Since the IARC released their assessment, other scientists have looked into the link between glyphosate and cancer. The Environmental Protection Agency, European Chemical Agency, and the European Food Safety Authority have concluded that glyphosate probably isn’t causing cancer. You can see what studies and data the EPA analyzed here and here.
Overall, the data don’t tell a straightforward story about glyphosate. Part of the issue is that, theoretically, glyphosate only acts on a plant pathway. It’s not clear how it acts on animals, including humans.
It’s hard to tell exactly what’s going on with humans because scientists can’t control or account for everything going on in a given person’s environment or genetic code. For those people who have developed non-Hodgkin lymphoma and have high exposure to glyphosate, hundredsof factors—maybe more— could work together to cause the cancer. For example, other carcinogens might be causing cancer for some people, family history might be the main culprit for others, or something else might be involved. Also, most people consume glyphosate at levels below the regulatory-permitted daily intake, and there is little data on the effects of this kind of exposure.

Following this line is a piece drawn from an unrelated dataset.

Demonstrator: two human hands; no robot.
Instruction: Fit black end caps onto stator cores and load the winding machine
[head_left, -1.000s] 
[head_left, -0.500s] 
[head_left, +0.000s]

The IARC states that their classification of glyphosate as “probably carcinogenic to humans” doesn’t tell us about how it causes cancer or the probability of developing cancer. Instead, it states that, based on the evidence the IARC evaluated, there is evidence that glyphosate can cause cancer, but one person’s likelihood of developing cancer depends on a host of other factors: type of exposure, how long exposure lasted, and the strength of glyphosate’s effects.
Some experts say that it’s also possible that glyphosate may partially increase one’s risk of cancer, but other factors, like family history or other carcinogen exposures, are the main causes. Other experts are asking if glyphosate is the culprit, or if we should really be looking at the effects of the entire chemical cocktail of Roundup.
This is why scientists need to replicate studies, performing the same experiments under the same conditions to make sure the results are repeatable. We can’t make sweeping conclusions based on the results of one study, or even two. But, if many studies report the same findings, we can be more confident in their conclusions. Right now, the research is not consistent or conclusive enough to make definitive claims.